Thursday, February 24, 2011

Lead Discovery Process.

When I was younger I remember I dabbled with sound engineering programs. Specifically, I remember using ACID Pro by Sonic Foundry (now by Sony). It came with loops of instruments and different beats. Basically the user just paints them onto different tracks. In reality using it successfully is much more complex than that, but it got me thinking why do I like certain songs rather than others? What sounds specifically in a song do I find favorable, and why? I recognize the fact that there are certain sounds I abhor, but also their are sounds I like to hear in a song. In the past I have said that I dislike the typical sounds of dubstep. Another thing I usually hate, especially in trance music, is a song that doesn't move. By move, I mean change, I want the song to offer differing sounds and literally "move" through a musical landscape. Where this flaw is most notable is when songs have introductions that are way too long. When the song stagnates it basically takes the power out of it.

A nuance I do like is the "synthesizer buildup sound" characteristic of trance. To me the sound gives an epicness to the song that I favor. That specific sound is what I noticed in Tim Berg's "Bromance" which may explain why I like it. Another element I favor is when most of the tracks in the song go away leaving only one or two sounds (kind of like a breakdown or interlude).

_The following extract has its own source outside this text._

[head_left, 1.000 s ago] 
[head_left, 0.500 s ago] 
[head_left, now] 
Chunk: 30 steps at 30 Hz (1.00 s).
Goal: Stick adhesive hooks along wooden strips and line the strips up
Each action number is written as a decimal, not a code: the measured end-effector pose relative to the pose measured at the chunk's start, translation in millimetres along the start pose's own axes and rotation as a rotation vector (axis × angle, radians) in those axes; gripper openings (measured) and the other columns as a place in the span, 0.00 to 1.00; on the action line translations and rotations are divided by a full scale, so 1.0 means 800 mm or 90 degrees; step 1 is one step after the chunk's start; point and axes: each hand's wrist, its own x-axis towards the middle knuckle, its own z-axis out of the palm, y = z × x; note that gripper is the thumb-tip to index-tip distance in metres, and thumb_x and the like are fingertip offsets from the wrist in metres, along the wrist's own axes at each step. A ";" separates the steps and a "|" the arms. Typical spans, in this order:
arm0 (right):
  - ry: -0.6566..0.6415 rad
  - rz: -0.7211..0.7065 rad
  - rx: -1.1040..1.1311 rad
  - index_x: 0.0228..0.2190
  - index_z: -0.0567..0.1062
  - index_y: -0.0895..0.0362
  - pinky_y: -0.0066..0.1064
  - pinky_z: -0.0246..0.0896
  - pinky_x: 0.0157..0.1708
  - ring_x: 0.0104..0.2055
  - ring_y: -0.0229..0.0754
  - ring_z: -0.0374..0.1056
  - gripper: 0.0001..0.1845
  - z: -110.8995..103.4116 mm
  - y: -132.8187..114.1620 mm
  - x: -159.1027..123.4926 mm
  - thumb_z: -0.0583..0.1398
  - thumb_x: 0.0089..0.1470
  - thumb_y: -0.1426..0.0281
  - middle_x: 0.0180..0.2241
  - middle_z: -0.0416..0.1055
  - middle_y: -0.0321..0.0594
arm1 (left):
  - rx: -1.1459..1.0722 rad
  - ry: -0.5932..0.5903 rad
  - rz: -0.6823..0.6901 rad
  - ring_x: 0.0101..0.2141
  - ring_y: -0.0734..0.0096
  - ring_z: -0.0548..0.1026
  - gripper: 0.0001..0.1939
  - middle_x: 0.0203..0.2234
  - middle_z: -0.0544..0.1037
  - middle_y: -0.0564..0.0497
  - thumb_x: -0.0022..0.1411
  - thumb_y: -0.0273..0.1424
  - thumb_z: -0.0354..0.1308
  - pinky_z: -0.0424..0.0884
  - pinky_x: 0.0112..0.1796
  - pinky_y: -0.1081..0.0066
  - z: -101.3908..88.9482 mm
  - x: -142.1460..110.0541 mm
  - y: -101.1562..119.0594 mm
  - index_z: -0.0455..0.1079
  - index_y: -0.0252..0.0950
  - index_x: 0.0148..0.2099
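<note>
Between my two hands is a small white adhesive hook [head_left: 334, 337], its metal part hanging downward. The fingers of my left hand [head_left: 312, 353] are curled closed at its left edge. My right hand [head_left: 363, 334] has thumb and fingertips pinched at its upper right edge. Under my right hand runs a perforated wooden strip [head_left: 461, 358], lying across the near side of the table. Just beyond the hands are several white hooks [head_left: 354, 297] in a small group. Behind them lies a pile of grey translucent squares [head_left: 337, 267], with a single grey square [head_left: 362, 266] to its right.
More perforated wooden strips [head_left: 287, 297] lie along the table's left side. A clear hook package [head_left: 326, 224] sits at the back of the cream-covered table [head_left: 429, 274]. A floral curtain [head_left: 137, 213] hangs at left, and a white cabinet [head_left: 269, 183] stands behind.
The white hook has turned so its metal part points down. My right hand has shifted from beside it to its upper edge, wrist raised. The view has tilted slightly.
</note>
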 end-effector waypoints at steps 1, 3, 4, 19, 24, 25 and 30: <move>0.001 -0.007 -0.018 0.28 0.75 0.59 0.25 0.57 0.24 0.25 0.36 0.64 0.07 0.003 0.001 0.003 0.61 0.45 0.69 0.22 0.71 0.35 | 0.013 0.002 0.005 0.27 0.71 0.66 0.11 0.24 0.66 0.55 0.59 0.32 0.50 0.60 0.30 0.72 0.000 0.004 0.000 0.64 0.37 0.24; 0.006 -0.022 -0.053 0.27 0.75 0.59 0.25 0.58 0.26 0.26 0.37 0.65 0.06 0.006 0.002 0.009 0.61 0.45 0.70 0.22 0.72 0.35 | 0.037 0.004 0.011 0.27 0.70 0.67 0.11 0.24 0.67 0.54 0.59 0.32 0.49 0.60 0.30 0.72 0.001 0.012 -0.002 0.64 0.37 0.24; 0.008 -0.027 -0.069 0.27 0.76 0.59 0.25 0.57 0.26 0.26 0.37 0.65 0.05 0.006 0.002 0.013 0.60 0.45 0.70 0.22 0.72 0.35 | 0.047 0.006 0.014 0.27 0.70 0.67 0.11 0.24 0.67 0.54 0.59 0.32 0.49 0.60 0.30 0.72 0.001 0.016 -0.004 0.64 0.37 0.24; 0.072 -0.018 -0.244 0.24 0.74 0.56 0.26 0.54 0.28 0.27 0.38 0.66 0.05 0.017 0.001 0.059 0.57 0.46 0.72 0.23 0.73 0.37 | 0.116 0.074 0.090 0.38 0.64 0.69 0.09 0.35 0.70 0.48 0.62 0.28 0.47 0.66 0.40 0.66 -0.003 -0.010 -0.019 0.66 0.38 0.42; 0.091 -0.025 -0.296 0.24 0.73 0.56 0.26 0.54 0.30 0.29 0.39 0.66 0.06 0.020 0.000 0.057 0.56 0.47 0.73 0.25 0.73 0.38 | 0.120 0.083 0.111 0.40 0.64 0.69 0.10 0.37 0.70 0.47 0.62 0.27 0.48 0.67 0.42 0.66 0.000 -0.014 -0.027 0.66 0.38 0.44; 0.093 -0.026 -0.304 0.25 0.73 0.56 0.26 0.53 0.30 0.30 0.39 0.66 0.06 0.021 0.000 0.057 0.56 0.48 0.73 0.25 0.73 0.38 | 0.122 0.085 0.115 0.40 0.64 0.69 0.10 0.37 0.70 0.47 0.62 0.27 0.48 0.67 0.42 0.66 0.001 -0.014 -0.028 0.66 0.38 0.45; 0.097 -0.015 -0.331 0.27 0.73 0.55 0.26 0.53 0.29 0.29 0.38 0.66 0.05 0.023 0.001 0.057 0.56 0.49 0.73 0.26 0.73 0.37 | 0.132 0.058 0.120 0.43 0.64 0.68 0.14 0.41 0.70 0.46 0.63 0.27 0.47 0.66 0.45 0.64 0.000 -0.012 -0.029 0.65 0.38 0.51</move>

One DJ who favors these sounds is DJ Mag's #7 Gareth Emery. Emery really came on the scene with his song "Mistral" under the moniker GTR. Since then he has been seeing a lot of success and came out with his first artist album "Northern Lights." Personally, I have seen Gareth Emery live, and that was quite a show. I love his style of trance with well timed buildups and subtle breakdowns: which is unbelievable when hearing live. One of the first songs he played at the venue I visited was "Arrival". The song is a good example of song mobility. The minute of intro (which doesn't stagnate as it gradually adds different sounds) leads into a initial buildup, drop, rebuildup, and finally a breakdown all in the first half of the song. Its hard to put something so abstract into words, but thats how I describe it. I'm interested in finding out what sounds, in songs, other people like and very much interested in how they describe them.

1 comment:

  1. You touched on an interesting point that I don't think enough people consider -- what makes us like the music we like?